Okay, teachers and…

Okay, teachers and students and former students (that's all of you), here's a question for you. Assume the following:
  • 50-minute class
  • Students assigned to read two short stories by Philippine-American author (also have short 2-3 page paper due today)
  • First 10 minutes of class I spend reviewing Philippine-American history for context
  • Then move into story discussion -- to discover that NONE of my 20+ students have done the reading
  • What do you do with the next 40 minutes of class?
My solution was to dismiss them to go catch up on their reading, but I'm not thrilled with this solution, as I'm pretty sure they see it as a reward and not a punishment. They haven't internalized 'I'm paying for this class and therefore I ought to get value out of it, which I can't do if I don't do the necessary prep." I've already once had to give them a reading quiz to make them catch up on their reading -- do I have to do this every damn week? Should I have given them a reading pop quiz today and let them flunk it, to scare them into staying caught up? Do I just write today off as an unsurprising consequence of them having a paper due? Should I have kept them in class for the remaining 40 minutes -- and done what with them? Suggestions, please, as I am seriously frustrated.

10 thoughts on “Okay, teachers and…”

  1. The worst punishment I could think of is more work. Make them do an extra paper on the story they didn’t read. And/or keep them in class the entire 40 minutes doing writing and then make them read what they’ve written in front of the entire class, front of the room. I’m pretty sure that your students don’t think getting dismissed early as a punishment.

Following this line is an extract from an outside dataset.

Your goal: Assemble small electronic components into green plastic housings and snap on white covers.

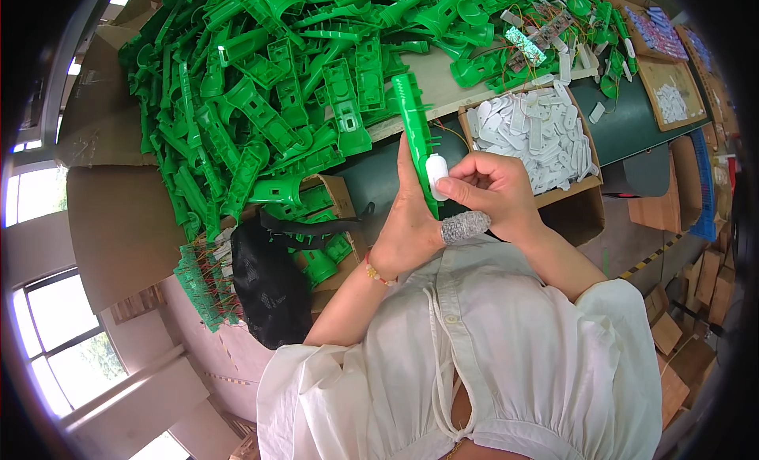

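Green plastic shell (pixel 409 110) and white oval cover (pixel 436 174), held in two hands at the bench (pixel 365 183).
The left hand (pixel 408 232) has its grip closed around the shell's near part, a grey wrap (pixel 465 227) on its thumb; the right hand's (pixel 504 197) grip pinches the cover at the shell's near end. Far left lies a heap of green shells (pixel 261 96); to the right sits a carton (pixel 571 191) of white plastic pieces (pixel 528 128).

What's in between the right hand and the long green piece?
In the head view, a small white piece with rounded ends: the right hand holds it at the long green piece.
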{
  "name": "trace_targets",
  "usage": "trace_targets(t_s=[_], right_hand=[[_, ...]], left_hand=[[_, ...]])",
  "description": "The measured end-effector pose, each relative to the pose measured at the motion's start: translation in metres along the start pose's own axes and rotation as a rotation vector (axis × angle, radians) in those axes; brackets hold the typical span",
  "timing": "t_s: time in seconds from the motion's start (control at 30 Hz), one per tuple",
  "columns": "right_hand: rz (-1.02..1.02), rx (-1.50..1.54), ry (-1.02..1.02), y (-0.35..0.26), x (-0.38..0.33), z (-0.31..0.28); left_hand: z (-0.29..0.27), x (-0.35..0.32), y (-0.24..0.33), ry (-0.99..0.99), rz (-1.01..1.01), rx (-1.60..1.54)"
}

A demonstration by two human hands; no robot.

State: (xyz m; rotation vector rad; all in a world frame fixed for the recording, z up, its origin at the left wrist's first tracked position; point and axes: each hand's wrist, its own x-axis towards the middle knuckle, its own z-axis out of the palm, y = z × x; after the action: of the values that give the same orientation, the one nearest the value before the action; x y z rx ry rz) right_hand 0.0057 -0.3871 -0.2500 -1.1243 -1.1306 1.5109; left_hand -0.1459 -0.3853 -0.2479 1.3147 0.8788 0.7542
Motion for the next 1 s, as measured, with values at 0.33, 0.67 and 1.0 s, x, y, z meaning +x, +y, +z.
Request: trace_targets(t_s=[0.33, 0.67, 1.0], right_hand=[[-0.085, -0.518, -0.31, 0.015, 0.008, -0.003], [-0.543, -1.637, 0.135, 0.069, 0.091, -0.004], [-0.339, -0.982, 0.153, 0.047, 0.072, -0.001]], left_hand=[[-0.008, -0.012, -0.041, 0.239, -0.071, 0.089], [-0.053, -0.008, -0.029, 0.578, -0.174, -0.492], [-0.052, -0.011, -0.043, 0.509, -0.16, -0.415]])
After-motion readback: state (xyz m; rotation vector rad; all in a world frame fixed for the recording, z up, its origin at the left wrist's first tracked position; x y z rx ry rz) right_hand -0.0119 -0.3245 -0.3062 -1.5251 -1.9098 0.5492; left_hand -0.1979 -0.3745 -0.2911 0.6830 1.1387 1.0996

  2. Quiz every week. Definitely. That’s what we had to do in Orgo lab at Wellesley, to make sure we’d read the pre-lab materials. Don’t worry about “treating them like children.” I didn’t feel like I was being treated like a child getting quizzed every week; it was just something to make sure I understood what I was doing, and so I appreciated it.

  3. I do like the idea of having someone randomly chosen read the material aloud to the class. A different person each time it happens would be best, perhaps. You would have to decide on the fly how to grade the reading performance, of course.

  4. I’m sure the paper due had everything to do with it.

    Also, I’m sure a couple of people did read the short stories, but didn’t want to fess up to doing so in front of their peers.

    I’m taking a class now where the prof does a short 5-question multiple choice quiz for the reading we should’ve done. It’s counted toward the “participation” part of our grade, which I thought was clever because it removes the threatening anxiety of a “real” test, but has enough consequence that you feel like you should do the reading.

  5. Also, I would’ve made them read the shorter of the two stories in class and had a discussion immediately afterward. I’m guessing that would’ve filled in 30-40 minutes?

  6. Were either of the stories short enough to be read in 20 minutes? If so, I would have given them 20 minutes to sit there and read one of the stories and then discussed for 20 minutes.
    Or if the stories were longer than that, had them read up to a specific point and then talk about how they thought the story might end and why.

  7. Mary Anne Mohanraj

    Heh. Appealling as the idea of making them sit there silently for 40 minutes is, that feels way too high-school for me to comfortable with it.

    If we could’ve read a story in class, I would have taken that option, which I agree would’ve been best, but both stories were on the longer side, and I’m pretty sure most of them didn’t bring copies of the stories to class with them. (A bit unusual because these are stories I e-mailed to them, rather than out of books they own, which they’re more likely to bring in.)

    I’ll do the quizzes if I have to, I guess, but it’s frustrating because a) it takes up valuable class time, in a class where I’m already feeling very pressed for time, and b) it’s extra work for me, of course, to both prepare the quiz and grade it. I’ll do it if I need to, of course, if that’s the only way to get them to do the reading, but it does feel a bit like I’m being punished because they aren’t doing their work.

    I don’t think there’s any way I’ll ever do a reading quiz every class, but maybe random pop quizzes every week or two.

    I do like the writing assignment idea; if I’d thought of it, that’s probably what I would’ve done with the rest of today’s class.

  8. There is a professor here at UD who requires a 1-2 page first impression paper from each student on each new topic after the reading is done and before any class discussion or lecture on the topic is begun. I had forgotten about this until this minute. Students apparently ask “What do you want?” early in the term, but his answer, “I want your own thoughts and ideas,” eventually takes hold.

    This has the advantage of not taking class time, and it is really obvious if two or more people turn in the same essay. I really like this idea.

  9. “Appealling as the idea of making them sit there silently for 40 minutes is, that feels way too high-school for me to comfortable with it.”

    But that’s the point–they’re acting like high-schoolers, so why not treat ’em that way? 😉 And it has the benefit of not creating more work for you.